Jak dowiedział się "Przegląd Sportowy", podczas wtorkowego zebrania zarządu nie było nawet punktu dotyczącego oceny pracy Stephane'a Antigi. Ledwie kilka minut zajęła działaczom dyskusja o jego pracy. Jacek Kasprzyk, prezes PZPS, przedstawił członkom zarządu informację na temat rozmowy, jaką obaj panowie wcześniej przeprowadzili. Antiga w raporcie dotyczącym gry reprezentacji w igrzyskach w Rio de Janeiro nacisk położył na słabą zagrywkę. Ten element miał być przede wszystkim przyczyną porażki Polski z USA w olimpijskim ćwierćfinale.

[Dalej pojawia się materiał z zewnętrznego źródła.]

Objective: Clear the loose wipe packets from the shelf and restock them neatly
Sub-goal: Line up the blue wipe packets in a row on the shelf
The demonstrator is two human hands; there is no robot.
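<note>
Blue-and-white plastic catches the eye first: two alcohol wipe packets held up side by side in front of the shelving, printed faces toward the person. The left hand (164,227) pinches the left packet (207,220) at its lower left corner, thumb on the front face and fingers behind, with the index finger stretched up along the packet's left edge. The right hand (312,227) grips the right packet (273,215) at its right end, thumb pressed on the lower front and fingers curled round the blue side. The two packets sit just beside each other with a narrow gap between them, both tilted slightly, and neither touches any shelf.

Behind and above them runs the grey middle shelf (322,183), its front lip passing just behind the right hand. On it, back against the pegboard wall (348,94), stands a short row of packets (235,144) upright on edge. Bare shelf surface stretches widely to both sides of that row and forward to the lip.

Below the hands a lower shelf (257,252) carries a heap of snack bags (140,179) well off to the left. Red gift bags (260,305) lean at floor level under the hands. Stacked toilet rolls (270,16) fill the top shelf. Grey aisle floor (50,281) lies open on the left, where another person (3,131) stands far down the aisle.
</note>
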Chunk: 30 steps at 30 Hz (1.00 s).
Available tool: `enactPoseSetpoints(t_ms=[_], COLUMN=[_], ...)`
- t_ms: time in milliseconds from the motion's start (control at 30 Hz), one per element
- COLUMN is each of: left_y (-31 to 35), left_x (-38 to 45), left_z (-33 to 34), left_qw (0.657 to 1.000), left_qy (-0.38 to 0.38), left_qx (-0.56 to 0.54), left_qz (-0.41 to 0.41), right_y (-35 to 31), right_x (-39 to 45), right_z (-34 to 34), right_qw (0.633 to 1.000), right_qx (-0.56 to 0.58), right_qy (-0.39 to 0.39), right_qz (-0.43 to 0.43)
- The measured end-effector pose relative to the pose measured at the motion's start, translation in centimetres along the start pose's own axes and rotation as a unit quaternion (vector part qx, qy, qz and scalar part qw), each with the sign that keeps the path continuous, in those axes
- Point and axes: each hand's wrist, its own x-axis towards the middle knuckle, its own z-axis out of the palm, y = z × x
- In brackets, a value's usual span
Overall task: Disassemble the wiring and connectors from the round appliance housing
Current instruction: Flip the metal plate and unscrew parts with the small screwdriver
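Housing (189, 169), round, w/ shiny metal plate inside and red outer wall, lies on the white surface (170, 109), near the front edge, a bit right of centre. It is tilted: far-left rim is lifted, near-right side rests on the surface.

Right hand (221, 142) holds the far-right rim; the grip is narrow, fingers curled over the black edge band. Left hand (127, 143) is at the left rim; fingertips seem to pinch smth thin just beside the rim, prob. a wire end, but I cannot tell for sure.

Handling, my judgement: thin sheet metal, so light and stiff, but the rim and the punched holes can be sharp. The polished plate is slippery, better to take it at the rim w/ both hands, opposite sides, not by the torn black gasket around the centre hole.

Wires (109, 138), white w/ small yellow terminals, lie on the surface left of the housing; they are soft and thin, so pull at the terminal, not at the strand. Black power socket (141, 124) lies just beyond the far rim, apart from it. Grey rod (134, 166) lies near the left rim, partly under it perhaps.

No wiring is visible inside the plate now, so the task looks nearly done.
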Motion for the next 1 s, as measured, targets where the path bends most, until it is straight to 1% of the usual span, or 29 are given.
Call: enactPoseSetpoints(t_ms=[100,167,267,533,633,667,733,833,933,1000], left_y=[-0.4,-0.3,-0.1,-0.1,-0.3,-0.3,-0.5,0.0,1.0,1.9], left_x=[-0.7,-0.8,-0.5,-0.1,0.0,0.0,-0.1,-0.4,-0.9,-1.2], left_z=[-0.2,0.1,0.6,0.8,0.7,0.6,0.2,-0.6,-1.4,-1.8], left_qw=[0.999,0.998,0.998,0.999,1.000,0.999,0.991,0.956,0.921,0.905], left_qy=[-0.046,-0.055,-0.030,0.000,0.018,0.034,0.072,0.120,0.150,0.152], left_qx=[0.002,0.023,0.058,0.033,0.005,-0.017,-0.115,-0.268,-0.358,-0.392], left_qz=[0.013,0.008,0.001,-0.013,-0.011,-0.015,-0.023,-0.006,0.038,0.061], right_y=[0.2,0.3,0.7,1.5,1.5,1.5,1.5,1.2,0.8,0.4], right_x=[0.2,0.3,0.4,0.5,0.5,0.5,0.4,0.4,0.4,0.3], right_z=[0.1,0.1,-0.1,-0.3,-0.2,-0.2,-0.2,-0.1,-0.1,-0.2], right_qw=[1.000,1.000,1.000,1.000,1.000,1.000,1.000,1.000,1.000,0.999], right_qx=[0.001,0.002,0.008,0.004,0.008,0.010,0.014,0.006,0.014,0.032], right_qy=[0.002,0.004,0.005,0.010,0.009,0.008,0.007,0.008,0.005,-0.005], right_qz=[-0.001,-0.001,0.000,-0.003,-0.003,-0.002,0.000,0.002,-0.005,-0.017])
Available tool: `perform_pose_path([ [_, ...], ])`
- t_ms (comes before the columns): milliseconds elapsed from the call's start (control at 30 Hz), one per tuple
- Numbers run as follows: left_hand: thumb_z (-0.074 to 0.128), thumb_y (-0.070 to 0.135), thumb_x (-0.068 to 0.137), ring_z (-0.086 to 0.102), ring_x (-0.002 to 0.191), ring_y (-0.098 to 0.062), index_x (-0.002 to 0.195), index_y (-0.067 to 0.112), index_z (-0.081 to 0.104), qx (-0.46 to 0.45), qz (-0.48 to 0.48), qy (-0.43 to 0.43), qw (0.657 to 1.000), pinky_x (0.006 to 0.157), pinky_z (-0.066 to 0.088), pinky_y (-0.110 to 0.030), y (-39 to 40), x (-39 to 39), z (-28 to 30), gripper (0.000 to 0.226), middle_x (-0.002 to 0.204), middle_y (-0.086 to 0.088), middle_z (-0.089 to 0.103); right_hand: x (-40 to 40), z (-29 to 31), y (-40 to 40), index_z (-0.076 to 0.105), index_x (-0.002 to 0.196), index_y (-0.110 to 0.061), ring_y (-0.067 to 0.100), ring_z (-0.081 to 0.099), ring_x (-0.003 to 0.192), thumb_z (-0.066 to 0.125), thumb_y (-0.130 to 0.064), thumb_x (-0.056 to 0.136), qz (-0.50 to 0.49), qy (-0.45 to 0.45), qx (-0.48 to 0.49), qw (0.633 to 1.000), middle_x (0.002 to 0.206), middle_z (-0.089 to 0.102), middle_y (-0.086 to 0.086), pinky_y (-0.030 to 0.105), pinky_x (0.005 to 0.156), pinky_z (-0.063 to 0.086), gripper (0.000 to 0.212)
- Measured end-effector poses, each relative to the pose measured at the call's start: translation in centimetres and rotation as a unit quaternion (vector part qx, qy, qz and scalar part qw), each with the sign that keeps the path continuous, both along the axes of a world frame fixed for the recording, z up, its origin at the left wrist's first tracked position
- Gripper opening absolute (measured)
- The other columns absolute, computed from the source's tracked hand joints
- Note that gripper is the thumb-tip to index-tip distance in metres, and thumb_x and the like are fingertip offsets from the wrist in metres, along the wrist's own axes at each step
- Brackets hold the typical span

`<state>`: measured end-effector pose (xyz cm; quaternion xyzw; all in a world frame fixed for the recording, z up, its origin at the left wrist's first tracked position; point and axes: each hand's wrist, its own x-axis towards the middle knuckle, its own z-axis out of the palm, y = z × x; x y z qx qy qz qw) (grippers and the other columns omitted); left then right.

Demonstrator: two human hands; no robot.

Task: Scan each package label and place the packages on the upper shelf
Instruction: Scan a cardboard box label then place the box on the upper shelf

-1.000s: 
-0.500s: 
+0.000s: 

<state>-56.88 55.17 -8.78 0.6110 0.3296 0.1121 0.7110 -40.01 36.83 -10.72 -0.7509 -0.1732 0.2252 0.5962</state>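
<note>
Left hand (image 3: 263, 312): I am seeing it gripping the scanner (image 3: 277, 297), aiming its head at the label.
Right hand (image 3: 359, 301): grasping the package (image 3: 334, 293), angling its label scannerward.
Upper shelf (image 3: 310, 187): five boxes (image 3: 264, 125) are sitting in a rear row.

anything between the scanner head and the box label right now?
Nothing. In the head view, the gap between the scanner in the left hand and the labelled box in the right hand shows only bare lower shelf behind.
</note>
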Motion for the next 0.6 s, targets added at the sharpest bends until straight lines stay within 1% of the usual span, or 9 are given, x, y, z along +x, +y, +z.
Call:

Na piątek podobno planowane jest tajne spotkanie władz PZPS z Raulem Lozano, który bardzo chciałby wrócić na fotel szkoleniowca reprezentacji Polski. Od czasu, kiedy się z nią rozstał, nie osiągnął żadnych sukcesów, choć po drodze był szkoleniowcem reprezentacji Niemiec, Iranu, jak również Cerrad Czarnych Radom.
Na razie trenerem polskiej reprezentacji mężczyzn jest Stephane Antiga, a jego kontrakt jest ważny jeszcze przez półtora miesiąca. Z nim lub ewentualnym nowym szkoleniowcem działacze najchętniej podpisaliby umowę na 4 lata, do następnych igrzysk.
ZOBACZ WIDEO: Paraolimpijski serwis techniczny. Tu naprawią każdy wózek i protezę (źródło TVP)
{"id":"","title":""}
Oglądaj siatkówkę mężczyzn w Pilocie WP (link sponsorowany)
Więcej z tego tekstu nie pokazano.